**WHAT TO PRODUCE:** Pull each line containing "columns" from the data.

##### DATASET CONTENT

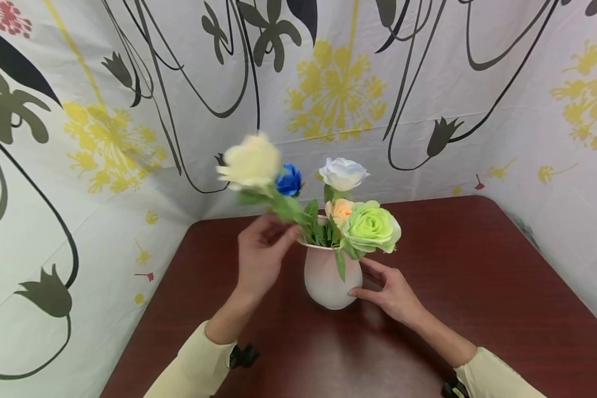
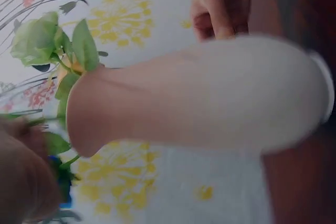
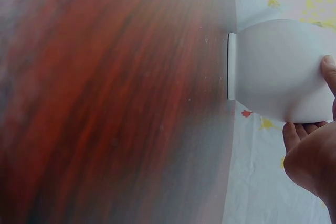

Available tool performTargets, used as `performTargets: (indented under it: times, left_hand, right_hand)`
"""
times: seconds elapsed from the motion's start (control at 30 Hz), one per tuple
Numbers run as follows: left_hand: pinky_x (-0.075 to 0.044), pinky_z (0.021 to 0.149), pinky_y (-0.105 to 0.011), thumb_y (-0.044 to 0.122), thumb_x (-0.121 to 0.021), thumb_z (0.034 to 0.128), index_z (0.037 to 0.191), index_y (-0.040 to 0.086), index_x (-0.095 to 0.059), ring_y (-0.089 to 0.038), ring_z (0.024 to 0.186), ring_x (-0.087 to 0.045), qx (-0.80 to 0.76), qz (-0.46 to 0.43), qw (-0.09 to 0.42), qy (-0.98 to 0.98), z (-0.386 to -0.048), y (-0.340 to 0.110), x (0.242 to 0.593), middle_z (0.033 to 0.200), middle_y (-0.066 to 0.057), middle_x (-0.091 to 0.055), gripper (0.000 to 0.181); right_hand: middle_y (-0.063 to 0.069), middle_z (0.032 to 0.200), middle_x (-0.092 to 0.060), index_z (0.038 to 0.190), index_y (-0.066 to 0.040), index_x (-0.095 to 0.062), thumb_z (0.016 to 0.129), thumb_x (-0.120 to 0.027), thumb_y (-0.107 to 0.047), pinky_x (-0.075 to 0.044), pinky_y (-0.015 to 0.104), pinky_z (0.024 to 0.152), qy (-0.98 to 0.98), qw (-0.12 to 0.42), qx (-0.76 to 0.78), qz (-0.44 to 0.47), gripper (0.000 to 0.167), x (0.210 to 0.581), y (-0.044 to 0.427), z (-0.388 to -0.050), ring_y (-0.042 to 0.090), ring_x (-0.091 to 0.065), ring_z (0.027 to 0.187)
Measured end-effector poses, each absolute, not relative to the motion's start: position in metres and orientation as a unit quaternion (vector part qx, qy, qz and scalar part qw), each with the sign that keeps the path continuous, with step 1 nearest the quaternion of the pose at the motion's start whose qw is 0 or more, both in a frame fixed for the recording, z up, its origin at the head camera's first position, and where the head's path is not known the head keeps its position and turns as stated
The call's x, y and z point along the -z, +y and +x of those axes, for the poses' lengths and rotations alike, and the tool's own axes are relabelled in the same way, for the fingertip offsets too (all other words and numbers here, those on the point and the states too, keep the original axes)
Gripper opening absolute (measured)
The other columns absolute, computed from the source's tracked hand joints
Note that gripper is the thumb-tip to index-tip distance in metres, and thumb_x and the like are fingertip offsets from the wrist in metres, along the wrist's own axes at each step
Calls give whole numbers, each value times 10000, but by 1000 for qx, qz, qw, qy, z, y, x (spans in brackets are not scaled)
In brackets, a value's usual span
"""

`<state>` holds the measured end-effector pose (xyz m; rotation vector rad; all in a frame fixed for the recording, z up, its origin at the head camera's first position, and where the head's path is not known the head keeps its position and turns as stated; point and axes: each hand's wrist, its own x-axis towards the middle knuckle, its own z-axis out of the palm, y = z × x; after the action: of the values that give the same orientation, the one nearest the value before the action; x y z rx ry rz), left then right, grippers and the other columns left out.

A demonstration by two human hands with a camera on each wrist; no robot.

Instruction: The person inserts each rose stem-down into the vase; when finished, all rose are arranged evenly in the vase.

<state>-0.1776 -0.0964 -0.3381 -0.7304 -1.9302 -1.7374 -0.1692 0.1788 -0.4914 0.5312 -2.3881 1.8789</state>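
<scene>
A white vase [image 1: 328, 282] stands upright on the table, holding several artificial flowers. My left hand [image 1: 261, 251] pinches the green stem of a cream rose [image 1: 251, 161] beside the vase's left rim. The cream bloom, blurred, leans left above the hand; the stem's lower end is hidden among leaves. Against the vase's right side, my right hand [image 1: 395, 293] holds it, thumb in front and fingers behind, as the right wrist view also shows. In the vase are a blue rose [image 1: 289, 179], a pale bluish-white rose [image 1: 343, 174], a peach rose [image 1: 340, 210] and a large green rose [image 1: 372, 225].
The dark red-brown wooden table [image 1: 457, 243] extends around the vase. Behind it and along both sides hangs a white cloth [image 1: 189, 110] printed with grey, black and yellow flowers. Dark straps with small devices [image 1: 244, 356] sit at the wrists.
</scene>
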Motion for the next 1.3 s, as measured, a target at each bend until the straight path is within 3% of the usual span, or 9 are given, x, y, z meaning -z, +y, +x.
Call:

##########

**SOLUTION TO THE PROBLEM:**
The other columns absolute, computed from the source's tracked hand joints
`<state>` holds the measured end-effector pose (xyz m; rotation vector rad; all in a frame fixed for the recording, z up, its origin at the head camera's first position, and where the head's path is not known the head keeps its position and turns as stated; point and axes: each hand's wrist, its own x-axis towards the middle knuckle, its own z-axis out of the palm, y = z × x; after the action: of the values that give the same orientation, the one nearest the value before the action; x y z rx ry rz), left then right, grippers and the other columns left out.

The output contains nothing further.